Instructions to follow ▸
Repeat the material exactly, leaving no line out.

Available data ▸
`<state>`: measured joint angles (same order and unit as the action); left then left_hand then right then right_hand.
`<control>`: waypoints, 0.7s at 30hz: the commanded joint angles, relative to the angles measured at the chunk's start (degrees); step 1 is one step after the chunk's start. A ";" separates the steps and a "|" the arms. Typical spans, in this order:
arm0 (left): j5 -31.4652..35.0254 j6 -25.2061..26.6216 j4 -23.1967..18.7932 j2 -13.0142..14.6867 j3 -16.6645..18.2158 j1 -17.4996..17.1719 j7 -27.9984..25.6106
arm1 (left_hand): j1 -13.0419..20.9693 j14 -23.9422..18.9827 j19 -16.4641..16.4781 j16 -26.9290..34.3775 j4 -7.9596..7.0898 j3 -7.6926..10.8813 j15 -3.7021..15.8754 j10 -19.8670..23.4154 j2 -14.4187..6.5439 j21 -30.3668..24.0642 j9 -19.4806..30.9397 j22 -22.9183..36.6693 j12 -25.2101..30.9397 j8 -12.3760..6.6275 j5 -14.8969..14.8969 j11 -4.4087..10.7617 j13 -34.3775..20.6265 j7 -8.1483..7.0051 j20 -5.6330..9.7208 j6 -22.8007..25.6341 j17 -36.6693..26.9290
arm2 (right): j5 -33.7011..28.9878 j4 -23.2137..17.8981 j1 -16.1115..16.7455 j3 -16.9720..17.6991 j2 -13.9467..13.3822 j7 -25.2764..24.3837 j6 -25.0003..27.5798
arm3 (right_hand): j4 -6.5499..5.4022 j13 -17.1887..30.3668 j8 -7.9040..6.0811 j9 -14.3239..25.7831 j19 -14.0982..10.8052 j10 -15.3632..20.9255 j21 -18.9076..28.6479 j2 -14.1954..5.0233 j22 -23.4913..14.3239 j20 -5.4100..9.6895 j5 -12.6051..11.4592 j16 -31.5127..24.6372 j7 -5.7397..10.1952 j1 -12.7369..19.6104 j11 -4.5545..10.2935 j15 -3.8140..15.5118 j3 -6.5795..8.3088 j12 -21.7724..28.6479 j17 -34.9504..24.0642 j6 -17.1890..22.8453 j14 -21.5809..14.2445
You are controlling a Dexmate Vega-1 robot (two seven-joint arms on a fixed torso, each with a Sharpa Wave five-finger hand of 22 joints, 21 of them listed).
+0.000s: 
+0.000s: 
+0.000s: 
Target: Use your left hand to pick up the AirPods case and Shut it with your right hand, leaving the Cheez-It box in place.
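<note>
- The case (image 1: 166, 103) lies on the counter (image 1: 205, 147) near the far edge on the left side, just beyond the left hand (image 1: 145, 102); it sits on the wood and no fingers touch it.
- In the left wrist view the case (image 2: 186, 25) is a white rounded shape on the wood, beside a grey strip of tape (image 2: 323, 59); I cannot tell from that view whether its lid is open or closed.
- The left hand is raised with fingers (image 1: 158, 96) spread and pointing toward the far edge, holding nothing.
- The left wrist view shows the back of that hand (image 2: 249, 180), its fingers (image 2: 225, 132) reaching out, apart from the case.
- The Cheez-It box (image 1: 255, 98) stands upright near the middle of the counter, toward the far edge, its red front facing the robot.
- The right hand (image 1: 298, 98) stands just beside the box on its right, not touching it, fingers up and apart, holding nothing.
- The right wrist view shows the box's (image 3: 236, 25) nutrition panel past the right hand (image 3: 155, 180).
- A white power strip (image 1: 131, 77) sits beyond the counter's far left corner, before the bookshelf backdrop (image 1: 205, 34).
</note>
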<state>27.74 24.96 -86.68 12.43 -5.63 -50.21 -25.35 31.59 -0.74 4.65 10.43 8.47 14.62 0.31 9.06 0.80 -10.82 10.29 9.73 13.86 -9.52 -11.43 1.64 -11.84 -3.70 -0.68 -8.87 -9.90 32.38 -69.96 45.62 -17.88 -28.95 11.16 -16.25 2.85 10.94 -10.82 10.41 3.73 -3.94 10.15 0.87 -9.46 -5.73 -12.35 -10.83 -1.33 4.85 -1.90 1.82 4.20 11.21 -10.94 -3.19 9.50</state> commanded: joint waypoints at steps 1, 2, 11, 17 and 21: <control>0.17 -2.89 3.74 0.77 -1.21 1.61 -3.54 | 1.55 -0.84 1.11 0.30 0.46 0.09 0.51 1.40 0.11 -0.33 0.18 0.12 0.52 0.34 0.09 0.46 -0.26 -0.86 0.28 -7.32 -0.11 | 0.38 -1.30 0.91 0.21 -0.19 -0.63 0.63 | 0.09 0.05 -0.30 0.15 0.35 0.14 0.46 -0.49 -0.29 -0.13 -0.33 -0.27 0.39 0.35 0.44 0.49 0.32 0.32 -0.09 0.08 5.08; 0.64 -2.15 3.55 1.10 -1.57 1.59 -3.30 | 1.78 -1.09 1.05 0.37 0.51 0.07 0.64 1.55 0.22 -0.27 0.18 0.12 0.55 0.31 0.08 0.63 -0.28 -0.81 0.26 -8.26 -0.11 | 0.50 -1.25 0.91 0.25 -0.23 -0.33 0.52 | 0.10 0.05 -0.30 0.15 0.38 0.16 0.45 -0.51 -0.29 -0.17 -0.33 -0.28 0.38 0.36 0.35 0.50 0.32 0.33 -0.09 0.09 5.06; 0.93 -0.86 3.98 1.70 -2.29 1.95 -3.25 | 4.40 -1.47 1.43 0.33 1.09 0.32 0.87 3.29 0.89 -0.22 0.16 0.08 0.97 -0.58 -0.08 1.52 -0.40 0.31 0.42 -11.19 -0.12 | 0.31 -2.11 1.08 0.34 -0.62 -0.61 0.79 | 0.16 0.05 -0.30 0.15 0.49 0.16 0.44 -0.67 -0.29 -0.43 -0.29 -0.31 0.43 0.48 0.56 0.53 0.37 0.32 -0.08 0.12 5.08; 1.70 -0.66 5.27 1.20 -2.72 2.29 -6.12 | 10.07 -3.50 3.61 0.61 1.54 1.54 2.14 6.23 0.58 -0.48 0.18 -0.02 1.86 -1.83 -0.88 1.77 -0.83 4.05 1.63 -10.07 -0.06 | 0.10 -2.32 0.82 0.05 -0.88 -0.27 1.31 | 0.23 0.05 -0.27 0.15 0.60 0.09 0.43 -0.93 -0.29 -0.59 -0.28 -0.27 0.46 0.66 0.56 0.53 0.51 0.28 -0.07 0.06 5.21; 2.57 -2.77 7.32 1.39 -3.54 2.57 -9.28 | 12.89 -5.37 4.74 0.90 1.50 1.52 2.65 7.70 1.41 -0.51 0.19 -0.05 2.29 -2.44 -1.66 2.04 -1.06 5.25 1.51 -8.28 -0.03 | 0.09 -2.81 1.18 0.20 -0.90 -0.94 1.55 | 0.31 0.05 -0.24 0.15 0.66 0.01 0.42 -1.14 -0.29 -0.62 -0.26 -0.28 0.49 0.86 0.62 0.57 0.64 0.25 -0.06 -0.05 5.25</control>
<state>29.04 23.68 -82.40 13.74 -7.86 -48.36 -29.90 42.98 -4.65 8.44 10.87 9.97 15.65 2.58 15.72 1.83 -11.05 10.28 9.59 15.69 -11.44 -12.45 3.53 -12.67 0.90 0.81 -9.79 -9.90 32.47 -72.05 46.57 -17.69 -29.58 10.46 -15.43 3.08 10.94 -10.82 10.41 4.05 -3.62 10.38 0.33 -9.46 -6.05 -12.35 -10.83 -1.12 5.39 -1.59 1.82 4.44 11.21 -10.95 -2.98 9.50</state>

Problem solution ▸
`<state>`: measured joint angles (same order and unit as the action); left then left_hand then right then right_hand.
`<control>`: waypoints, 0.7s at 30hz: the commanded joint angles, relative to the angles measured at the chunk's start (degrees); step 1 is one step after the chunk's start. A ";" separates the steps and a "|" the arms. Typical spans, in this order:
arm0 (left): j5 -31.4652..35.0254 j6 -25.2061..26.6216 j4 -23.1967..18.7932 j2 -13.0142..14.6867 j3 -16.6645..18.2158 j1 -17.4996..17.1719 j7 -27.9984..25.6106
arm1 (left_hand): j1 -13.0419..20.9693 j14 -23.9422..18.9827 j19 -16.4641..16.4781 j16 -26.9290..34.3775 j4 -7.9596..7.0898 j3 -7.6926..10.8813 j15 -3.7021..15.8754 j10 -19.8670..23.4154 j2 -14.4187..6.5439 j21 -30.3668..24.0642 j9 -19.4806..30.9397 j22 -22.9183..36.6693 j12 -25.2101..30.9397 j8 -12.3760..6.6275 j5 -14.8969..14.8969 j11 -4.4087..10.7617 j13 -34.3775..20.6265 j7 -8.1483..7.0051 j20 -5.6330..9.7208 j6 -22.8007..25.6341 j17 -36.6693..26.9290
arm2 (right): j5 -33.7011..28.9878 j4 -23.2137..17.8981 j1 -16.1115..16.7455 j3 -16.9720..17.6991 j2 -13.9467..13.3822 j7 -25.2764..24.3837 j6 -25.0003..27.5798
arm3 (right_hand): j4 -6.5499..5.4022 j13 -17.1887..30.3668 j8 -7.9040..6.0811 j9 -14.3239..25.7831 j19 -14.0982..10.8052 j10 -15.3632..20.9255 j21 -18.9076..28.6479 j2 -14.1954..5.0233 j22 -23.4913..14.3239 j20 -5.4100..9.6895 j5 -12.6051..11.4592 j16 -31.5127..24.6372 j7 -5.7397..10.1952 j1 -12.7369..19.6104 j11 -4.5545..10.2935 j15 -3.8140..15.5118 j3 -6.5795..8.3088 j12 -21.7724..28.6479 j17 -34.9504..24.0642 j6 -17.1890..22.8453 j14 -21.5809..14.2445
You are controlling a Dexmate Vega-1 robot (two seven-joint arms on a fixed torso, each with a Sharpa Wave five-finger hand of 22 joints, 21 of them listed).
+0.000s: 
+0.000s: 
+0.000s: 
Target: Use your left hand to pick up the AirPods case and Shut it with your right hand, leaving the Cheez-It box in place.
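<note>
- The case (image 1: 166, 103) lies on the counter (image 1: 205, 147) near the far edge on the left side, just beyond the left hand (image 1: 145, 102); it sits on the wood and no fingers touch it.
- In the left wrist view the case (image 2: 186, 25) is a white rounded shape on the wood, beside a grey strip of tape (image 2: 323, 59); I cannot tell from that view whether its lid is open or closed.
- The left hand is raised with fingers (image 1: 158, 96) spread and pointing toward the far edge, holding nothing.
- The left wrist view shows the back of that hand (image 2: 249, 180), its fingers (image 2: 225, 132) reaching out, apart from the case.
- The Cheez-It box (image 1: 255, 98) stands upright near the middle of the counter, toward the far edge, its red front facing the robot.
- The right hand (image 1: 298, 98) stands just beside the box on its right, not touching it, fingers up and apart, holding nothing.
- The right wrist view shows the box's (image 3: 236, 25) nutrition panel past the right hand (image 3: 155, 180).
- A white power strip (image 1: 131, 77) sits beyond the counter's far left corner, before the bookshelf backdrop (image 1: 205, 34).
</note>
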<state>27.74 24.96 -86.68 12.43 -5.63 -50.21 -25.35 31.59 -0.74 4.65 10.43 8.47 14.62 0.31 9.06 0.80 -10.82 10.29 9.73 13.86 -9.52 -11.43 1.64 -11.84 -3.70 -0.68 -8.87 -9.90 32.38 -69.96 45.62 -17.88 -28.95 11.16 -16.25 2.85 10.94 -10.82 10.41 3.73 -3.94 10.15 0.87 -9.46 -5.73 -12.35 -10.83 -1.33 4.85 -1.90 1.82 4.20 11.21 -10.94 -3.19 9.50</state> commanded: joint waypoints at steps 1, 2, 11, 17 and 21: <control>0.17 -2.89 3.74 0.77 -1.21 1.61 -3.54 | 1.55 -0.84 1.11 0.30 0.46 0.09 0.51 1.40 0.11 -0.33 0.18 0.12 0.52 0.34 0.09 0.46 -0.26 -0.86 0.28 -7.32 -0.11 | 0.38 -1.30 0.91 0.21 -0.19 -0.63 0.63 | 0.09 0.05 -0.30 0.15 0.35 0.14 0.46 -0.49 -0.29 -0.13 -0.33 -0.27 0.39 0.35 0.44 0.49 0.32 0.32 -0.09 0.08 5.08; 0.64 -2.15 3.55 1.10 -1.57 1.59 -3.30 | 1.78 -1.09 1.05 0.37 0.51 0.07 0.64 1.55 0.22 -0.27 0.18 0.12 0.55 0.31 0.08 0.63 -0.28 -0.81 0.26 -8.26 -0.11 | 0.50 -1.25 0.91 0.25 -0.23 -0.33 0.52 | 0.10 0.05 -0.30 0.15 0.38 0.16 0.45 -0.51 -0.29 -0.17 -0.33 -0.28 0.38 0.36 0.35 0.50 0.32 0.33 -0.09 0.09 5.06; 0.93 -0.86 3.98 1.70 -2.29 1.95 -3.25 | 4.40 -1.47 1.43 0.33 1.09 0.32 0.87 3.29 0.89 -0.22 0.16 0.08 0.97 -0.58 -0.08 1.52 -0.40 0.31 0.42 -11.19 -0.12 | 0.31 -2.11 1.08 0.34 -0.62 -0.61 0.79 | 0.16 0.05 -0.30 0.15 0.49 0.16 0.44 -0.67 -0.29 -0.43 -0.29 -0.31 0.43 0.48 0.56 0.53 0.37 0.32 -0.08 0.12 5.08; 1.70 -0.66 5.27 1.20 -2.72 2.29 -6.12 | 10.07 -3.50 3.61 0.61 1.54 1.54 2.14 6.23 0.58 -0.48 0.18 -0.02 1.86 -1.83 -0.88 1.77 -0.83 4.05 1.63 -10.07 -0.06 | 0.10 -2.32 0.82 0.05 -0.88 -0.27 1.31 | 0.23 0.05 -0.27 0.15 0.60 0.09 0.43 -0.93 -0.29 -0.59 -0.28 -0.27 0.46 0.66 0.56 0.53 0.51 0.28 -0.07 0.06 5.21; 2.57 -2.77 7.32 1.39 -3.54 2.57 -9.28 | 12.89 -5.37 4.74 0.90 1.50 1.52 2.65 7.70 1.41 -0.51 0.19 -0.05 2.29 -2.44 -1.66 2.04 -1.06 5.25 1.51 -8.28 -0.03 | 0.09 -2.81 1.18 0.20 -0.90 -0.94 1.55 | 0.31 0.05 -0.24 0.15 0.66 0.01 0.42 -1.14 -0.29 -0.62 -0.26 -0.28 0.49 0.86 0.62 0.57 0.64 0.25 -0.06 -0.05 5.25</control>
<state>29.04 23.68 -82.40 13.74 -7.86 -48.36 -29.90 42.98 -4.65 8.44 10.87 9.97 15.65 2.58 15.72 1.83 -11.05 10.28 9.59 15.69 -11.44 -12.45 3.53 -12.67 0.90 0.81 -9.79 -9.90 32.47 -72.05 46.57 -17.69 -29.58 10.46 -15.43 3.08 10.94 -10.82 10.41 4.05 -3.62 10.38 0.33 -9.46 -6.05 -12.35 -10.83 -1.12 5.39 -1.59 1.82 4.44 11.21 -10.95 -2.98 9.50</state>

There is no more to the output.